Faculty Center for Ignatian Pedagogy (FCIP). This office will oversee development and implementation of learning outcomes and assessment plans in all academic units. FCIP will establish a cycle of assessment and reporting, collect and maintain data on learning outcomes and assessment, and provide assistance to faculty and staff responsible for their unit’s learning outcomes and assessment activities. FCIP will also provide assessment advisement for co-curricular offices and programs. The Director of the Faculty Center for Ignatian Pedagogy will have primary responsibility in this area, with support from the Coordinator of Assessment.
Guidelines for Assessment at Loyola:
- Unit Plan. Every academic unit and program of study will prepare an assessment plan, have it reviewed and approved at the college or school level, and ensure that the current plan is on file electronically with the FCIP.
- Learning Outcomes. Every academic unit and program of study will formulate and publish its intended student learning outcomes. Outcomes should be articulated for the unit as a whole and for each course or program of study within that unit.
- Monitoring Course-level Learning Outcomes. The administrator of each academic unit, such as Dean, Chairperson, Program Director, is responsible for ensuring that each course description and course syllabus include statements of intended student learning outcomes. Where multiple sections of the same course are offered, the administrator and faculty member teaching a section are responsible for instruction in support of the course learning outcomes.

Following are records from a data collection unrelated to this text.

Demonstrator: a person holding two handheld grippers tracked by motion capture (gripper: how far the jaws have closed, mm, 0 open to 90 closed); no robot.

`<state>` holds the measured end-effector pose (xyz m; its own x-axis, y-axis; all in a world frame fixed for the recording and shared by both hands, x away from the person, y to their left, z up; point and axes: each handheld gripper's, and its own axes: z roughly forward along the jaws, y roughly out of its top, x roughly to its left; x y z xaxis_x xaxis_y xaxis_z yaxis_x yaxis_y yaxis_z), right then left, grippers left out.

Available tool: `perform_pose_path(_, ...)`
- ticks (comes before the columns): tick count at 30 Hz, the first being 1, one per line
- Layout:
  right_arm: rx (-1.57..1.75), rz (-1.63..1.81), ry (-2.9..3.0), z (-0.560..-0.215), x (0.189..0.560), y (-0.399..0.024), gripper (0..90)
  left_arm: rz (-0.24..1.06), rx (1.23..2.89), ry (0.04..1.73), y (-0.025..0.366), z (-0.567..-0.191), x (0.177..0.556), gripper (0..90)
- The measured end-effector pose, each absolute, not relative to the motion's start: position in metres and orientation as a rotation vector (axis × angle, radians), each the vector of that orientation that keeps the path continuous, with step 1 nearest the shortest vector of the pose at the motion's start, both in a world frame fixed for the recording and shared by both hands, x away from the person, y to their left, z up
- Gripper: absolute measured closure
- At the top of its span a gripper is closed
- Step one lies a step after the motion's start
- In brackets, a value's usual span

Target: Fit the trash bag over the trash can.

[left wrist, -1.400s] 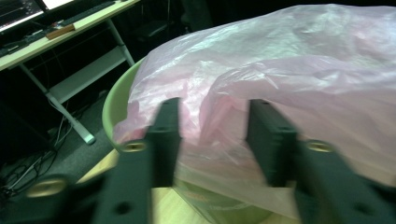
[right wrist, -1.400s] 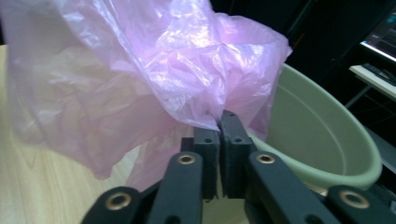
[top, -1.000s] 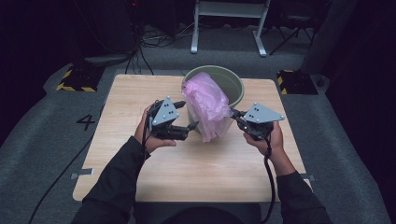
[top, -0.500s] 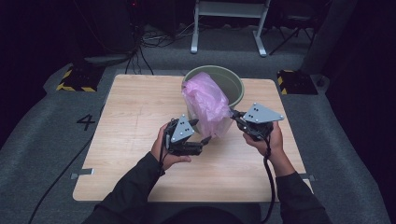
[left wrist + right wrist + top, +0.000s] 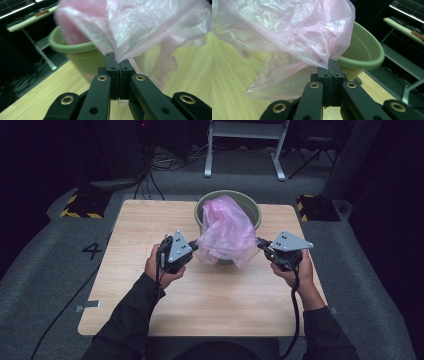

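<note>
Over round green bin [image 5: 250,209], crinkly pink bag [image 5: 226,231]

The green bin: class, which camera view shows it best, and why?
The high view: the green bin shows its full rim on the table, partly draped by the pink plastic bag. Both gripper views show just part of its rim and wall.

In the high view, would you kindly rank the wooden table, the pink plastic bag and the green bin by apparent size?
1. wooden table
2. pink plastic bag
3. green bin, though the bag hides much of it, so its place after the bag is unsure.
</note>
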<state>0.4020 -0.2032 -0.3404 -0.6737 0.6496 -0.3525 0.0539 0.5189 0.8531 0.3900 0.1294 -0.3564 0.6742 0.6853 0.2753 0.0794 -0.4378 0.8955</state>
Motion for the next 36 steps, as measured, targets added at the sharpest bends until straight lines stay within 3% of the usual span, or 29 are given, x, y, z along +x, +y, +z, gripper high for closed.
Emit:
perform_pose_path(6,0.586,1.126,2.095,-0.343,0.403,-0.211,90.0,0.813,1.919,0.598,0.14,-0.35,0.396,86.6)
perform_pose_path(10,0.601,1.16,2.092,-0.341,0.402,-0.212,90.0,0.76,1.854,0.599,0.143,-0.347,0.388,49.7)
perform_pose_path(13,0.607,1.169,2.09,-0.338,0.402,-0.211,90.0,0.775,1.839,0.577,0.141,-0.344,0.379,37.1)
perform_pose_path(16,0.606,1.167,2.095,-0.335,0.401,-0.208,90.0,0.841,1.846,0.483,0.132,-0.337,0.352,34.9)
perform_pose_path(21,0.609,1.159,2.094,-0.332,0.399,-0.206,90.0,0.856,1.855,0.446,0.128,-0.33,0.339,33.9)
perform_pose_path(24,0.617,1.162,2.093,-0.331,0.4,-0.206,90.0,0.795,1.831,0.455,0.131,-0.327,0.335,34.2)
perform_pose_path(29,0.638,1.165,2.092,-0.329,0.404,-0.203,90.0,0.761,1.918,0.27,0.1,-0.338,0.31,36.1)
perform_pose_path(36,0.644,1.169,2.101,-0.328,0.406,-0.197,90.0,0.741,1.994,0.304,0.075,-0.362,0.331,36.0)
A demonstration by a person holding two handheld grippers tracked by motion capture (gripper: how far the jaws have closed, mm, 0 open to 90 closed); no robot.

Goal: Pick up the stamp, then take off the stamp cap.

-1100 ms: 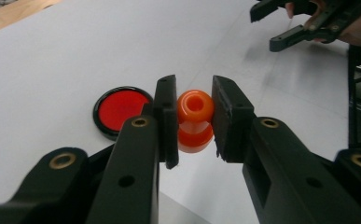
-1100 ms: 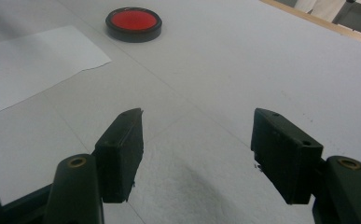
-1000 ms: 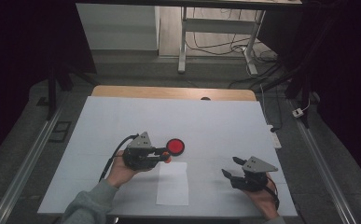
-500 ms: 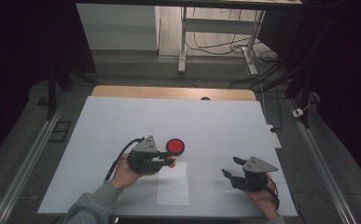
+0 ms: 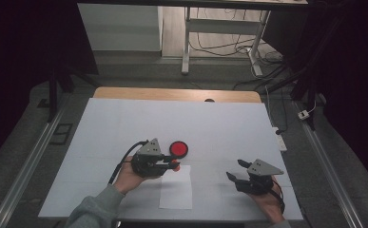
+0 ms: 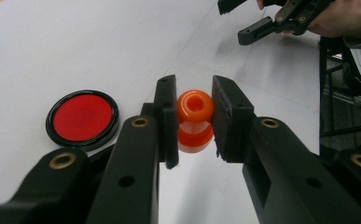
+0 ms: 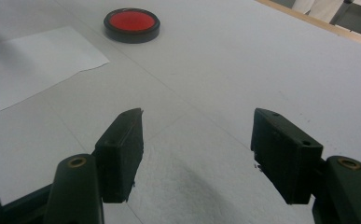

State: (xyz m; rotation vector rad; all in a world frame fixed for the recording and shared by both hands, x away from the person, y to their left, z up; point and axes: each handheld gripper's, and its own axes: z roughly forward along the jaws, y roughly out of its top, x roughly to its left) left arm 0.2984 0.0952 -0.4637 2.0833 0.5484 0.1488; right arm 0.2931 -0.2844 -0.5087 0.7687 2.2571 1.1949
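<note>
My left gripper [image 6: 194, 116] is shut on a small orange knob-shaped piece [image 6: 195, 119], its pads pressing both sides. In the high view the left gripper [image 5: 172, 164] lies near the table's middle front, with the orange piece [image 5: 174, 166] at its tip. A round red disc with a black rim [image 5: 178, 148] [image 6: 82, 116] [image 7: 132, 23] rests on the table just beyond it. A white paper sheet [image 5: 177, 187] [image 7: 24, 60] lies below the left gripper. My right gripper [image 5: 235, 170] [image 7: 197, 140] stands open at the front right, nothing between its jaws.
The table is covered by a large white sheet [image 5: 210, 128] with a wooden edge [image 5: 172, 93] at the back. Metal rails [image 5: 24, 175] run along both sides. A desk frame and cables [image 5: 229, 42] stand on the floor behind.
The left gripper, holding the orange piece, has shifted slightly toward the front and right, closer to the paper. The right gripper has stayed where it was.
</note>
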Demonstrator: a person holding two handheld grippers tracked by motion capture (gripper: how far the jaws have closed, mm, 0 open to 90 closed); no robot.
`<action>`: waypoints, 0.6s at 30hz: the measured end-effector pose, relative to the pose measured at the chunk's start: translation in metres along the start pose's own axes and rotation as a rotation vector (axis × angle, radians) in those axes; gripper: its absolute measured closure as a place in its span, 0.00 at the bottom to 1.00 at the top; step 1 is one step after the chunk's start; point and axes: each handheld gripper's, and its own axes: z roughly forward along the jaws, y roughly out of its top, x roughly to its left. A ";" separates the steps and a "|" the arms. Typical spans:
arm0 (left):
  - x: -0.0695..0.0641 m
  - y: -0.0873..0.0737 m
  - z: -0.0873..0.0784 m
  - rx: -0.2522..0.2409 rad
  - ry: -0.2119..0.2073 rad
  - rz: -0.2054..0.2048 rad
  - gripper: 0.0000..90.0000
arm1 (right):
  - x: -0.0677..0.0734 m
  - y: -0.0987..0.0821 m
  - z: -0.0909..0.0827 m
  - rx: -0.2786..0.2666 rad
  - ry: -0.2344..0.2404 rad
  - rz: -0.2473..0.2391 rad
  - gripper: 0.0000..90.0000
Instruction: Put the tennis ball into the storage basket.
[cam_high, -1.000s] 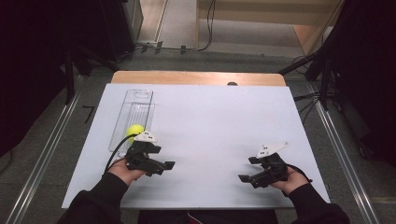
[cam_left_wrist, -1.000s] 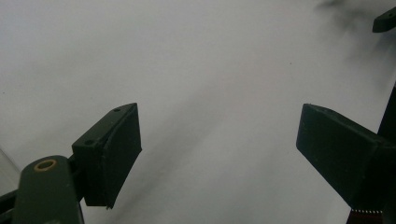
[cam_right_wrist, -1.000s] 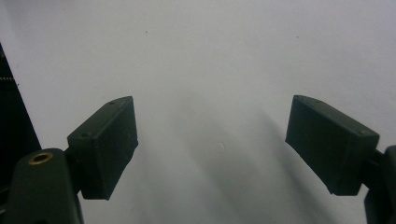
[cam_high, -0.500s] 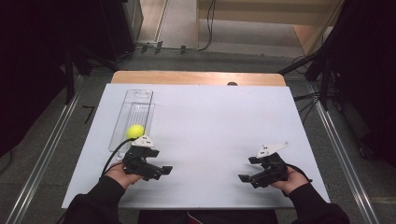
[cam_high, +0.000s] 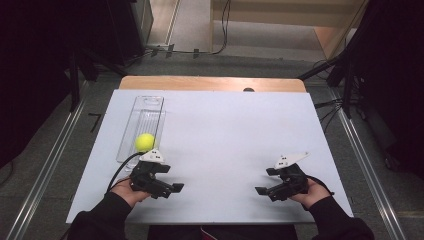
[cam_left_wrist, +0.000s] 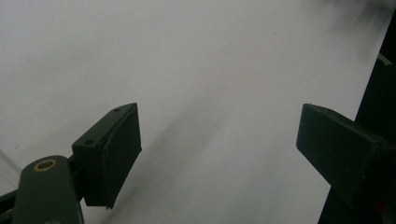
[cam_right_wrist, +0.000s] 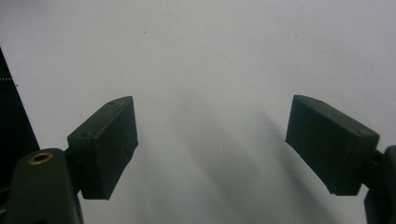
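White sheeting covers the table (cam_high: 225, 130) in front of me, with a strip of bare wood along its far edge. On it, a yellow-green tennis ball (cam_high: 145, 142) sits at the near end of a long clear plastic tray (cam_high: 147, 111) on the table's left side. My left gripper (cam_high: 167, 186), black with a grey plate on top, hovers just beside the ball on its near side, jaws apart with nothing between them. My right gripper (cam_high: 264, 181) rests well apart from the ball, near the table's right front corner, jaws also spread wide and bare. Dark floor and metal rails border the table.
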 end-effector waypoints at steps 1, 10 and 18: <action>0.000 0.000 0.000 0.001 -0.001 0.000 0.16 | 0.000 0.000 0.000 -0.001 0.000 0.001 0.16; 0.001 -0.004 0.002 0.020 -0.022 0.004 0.17 | 0.000 0.000 0.000 0.000 -0.001 0.000 0.16; 0.001 -0.005 0.005 0.044 -0.027 0.017 0.17 | 0.000 0.000 0.000 0.000 -0.001 -0.003 0.16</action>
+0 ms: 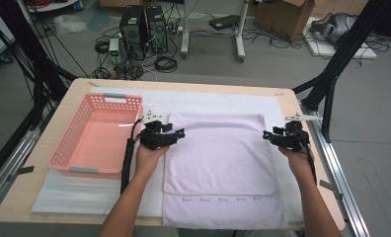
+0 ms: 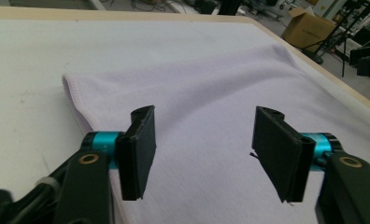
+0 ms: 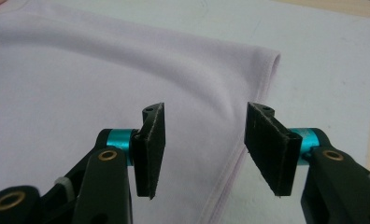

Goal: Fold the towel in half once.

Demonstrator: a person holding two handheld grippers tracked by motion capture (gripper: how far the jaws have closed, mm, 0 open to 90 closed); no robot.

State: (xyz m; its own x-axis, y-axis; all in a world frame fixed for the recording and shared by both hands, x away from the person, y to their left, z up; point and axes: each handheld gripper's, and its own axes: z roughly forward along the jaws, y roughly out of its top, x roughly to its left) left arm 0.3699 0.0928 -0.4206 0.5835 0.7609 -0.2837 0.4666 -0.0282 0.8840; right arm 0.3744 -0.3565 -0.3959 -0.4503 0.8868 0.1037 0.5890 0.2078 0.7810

- Assessing Student Learning. Each year academic units will conduct assessment of some component of their intended student learning outcomes. This should include both undergraduate and graduate assessment in units with such programs. It is not necessary or desirable to attempt to assess all outcomes of a course or program of study at the same time. The assessment report should be distributed to the relevant faculty and academic administrators for purposes of curricular review and improvement. An electronic copy of the assessment report should be filed with the FCIP.
- Core Curriculum Outcomes and Assessment. Every course approved for the University Core Curriculum will adhere to the approved learning outcomes of the curriculum and of each course approved for a component of the curriculum. Core courses must have both knowledge and skills outcomes, and learning activities in these courses must contribute to student learning of these outcomes. The Faculty Director of the University Core Curriculum is responsible for overseeing implementation of the core learning outcomes within the approved core courses. The faculty director will also develop and implement an assessment plan for each component of the curriculum.
- Use of Assessment Reports. In addition to using assessment results for continuous curricular improvements, assessment reports will also be reviewed in the cycle of Academic Planning Review, and reaccreditation processes.